Pemprov Lampung Kejar Target 98 Persen Kepesertaan JKN
--
BANDARLAMPUNG,RADARTANGGAMUS.CO.ID– Pemerintah Provinsi Lampung memperkuat sinergi dengan BPJS Kesehatan dan seluruh pemangku kepentingan untuk meningkatkan cakupan serta keaktifan kepesertaan Program Jaminan Kesehatan Nasional (JKN).
Komitmen tersebut disampaikan Wakil Gubernur Lampung Jihan Nurlela saat memimpin Rapat Forum Komunikasi Optimalisasi Penyelenggaraan Program JKN di Ruang Rapat Sakai Sambayan, Kantor Gubernur Lampung, Kamis (4/6/2026).
Jihan mengatakan, pemutakhiran Data Tunggal Sosial dan Ekonomi Nasional (DTSEN) menimbulkan sejumlah dinamika, termasuk penonaktifan kepesertaan Penerima Bantuan Iuran (PBI) yang berdampak pada akses layanan kesehatan masyarakat.
“Diperlukan kolaborasi yang lebih kuat antara pemerintah daerah dan BPJS Kesehatan agar masyarakat tetap memperoleh layanan kesehatan yang layak,” ujarnya.
BACA JUGA:Pemprov Lampung Kucurkan Rp125 Miliar untuk PBI BPJS Kesehatan 2026
BACA JUGA:Direktur BPJS Tinjau Langsung Pelayanan di RSUD Abdul Moeloek, Begini Hasilnya
Menurutnya, tantangan yang dihadapi saat ini bukan hanya meningkatkan jumlah peserta JKN, tetapi juga memastikan peserta yang telah terdaftar tetap aktif sehingga dapat memanfaatkan layanan kesehatan saat dibutuhkan.
“Masih ada masyarakat yang merasa sudah menjadi peserta BPJS Kesehatan, namun ketika membutuhkan pelayanan ternyata status kepesertaannya tidak aktif.
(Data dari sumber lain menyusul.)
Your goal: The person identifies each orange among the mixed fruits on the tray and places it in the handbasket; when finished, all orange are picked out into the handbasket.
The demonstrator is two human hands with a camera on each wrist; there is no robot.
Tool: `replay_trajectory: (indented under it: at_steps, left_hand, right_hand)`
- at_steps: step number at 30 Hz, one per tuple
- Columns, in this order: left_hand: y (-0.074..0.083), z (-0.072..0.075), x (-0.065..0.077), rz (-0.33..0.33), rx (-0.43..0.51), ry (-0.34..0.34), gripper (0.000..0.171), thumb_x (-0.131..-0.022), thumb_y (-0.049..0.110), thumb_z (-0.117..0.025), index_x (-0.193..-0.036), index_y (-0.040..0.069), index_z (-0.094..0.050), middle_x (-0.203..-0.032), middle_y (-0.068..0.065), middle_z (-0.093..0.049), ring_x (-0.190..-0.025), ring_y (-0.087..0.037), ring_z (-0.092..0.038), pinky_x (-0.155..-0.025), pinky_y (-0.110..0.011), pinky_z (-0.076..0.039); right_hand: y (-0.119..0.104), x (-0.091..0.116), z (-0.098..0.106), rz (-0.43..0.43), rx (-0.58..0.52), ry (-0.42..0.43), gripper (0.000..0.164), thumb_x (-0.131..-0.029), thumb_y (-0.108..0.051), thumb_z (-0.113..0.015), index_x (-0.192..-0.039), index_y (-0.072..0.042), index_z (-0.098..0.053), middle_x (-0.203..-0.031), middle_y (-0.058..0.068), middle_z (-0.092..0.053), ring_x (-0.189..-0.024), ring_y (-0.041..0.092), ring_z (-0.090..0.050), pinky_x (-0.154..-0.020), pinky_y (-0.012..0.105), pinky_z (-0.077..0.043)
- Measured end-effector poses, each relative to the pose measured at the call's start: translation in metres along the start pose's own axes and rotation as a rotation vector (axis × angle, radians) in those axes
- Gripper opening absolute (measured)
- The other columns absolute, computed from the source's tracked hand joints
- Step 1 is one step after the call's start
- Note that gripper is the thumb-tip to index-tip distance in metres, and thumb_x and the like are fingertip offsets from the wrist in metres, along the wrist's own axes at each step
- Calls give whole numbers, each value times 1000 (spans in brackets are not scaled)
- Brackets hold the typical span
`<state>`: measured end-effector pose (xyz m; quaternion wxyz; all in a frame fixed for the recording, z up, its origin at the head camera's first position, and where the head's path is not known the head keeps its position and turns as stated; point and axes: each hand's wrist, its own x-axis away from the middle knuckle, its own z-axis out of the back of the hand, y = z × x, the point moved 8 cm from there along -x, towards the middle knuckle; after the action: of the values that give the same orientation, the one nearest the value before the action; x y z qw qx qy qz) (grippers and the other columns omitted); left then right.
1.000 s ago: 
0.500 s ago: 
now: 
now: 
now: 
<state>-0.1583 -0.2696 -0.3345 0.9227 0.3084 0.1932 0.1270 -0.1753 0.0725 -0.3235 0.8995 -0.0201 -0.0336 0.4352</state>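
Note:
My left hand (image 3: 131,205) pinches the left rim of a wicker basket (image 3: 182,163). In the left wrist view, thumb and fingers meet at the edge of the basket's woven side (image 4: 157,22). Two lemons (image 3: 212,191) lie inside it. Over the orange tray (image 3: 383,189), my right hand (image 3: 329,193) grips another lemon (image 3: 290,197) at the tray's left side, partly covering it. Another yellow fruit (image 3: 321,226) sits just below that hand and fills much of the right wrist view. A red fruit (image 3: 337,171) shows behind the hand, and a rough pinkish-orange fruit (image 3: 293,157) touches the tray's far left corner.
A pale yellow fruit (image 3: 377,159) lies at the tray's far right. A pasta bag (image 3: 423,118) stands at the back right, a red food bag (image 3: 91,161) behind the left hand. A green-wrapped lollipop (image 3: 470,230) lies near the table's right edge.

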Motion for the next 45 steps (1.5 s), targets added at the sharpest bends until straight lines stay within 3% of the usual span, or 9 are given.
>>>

Ini yang harus menjadi perhatian bersama,” kata Jihan.
Untuk itu, Pemprov Lampung menargetkan cakupan kepesertaan JKN mencapai 98 persen dengan tingkat keaktifan peserta minimal 80 persen.
Sejumlah strategi yang dilakukan antara lain memperkuat kerja sama dengan pemerintah daerah, pemerintah desa, instansi vertikal, serta mengoptimalkan layanan digital BPJS Kesehatan seperti Mobile JKN, PANDAWA, BPJS Keliling, dan layanan virtual lainnya.
Selain itu, Pemprov Lampung juga mendorong integrasi data kependudukan dengan data JKN melalui kerja sama dengan Dinas Kependudukan dan Pencatatan Sipil (Dukcapil) untuk memastikan validitas data peserta tetap terjaga.
Jihan juga menekankan pentingnya penyisiran dan pemetaan terhadap kelompok peserta dengan tingkat ketidakaktifan tinggi, terutama dari segmen Peserta Bukan Penerima Upah (PBPU) atau peserta mandiri.
“Dengan dukungan BPJS Kesehatan, kami optimistis upaya reaktivasi dan peningkatan keaktifan peserta dapat berjalan lebih efektif sehingga manfaat Program JKN benar-benar dirasakan masyarakat Lampung,” pungkasnya.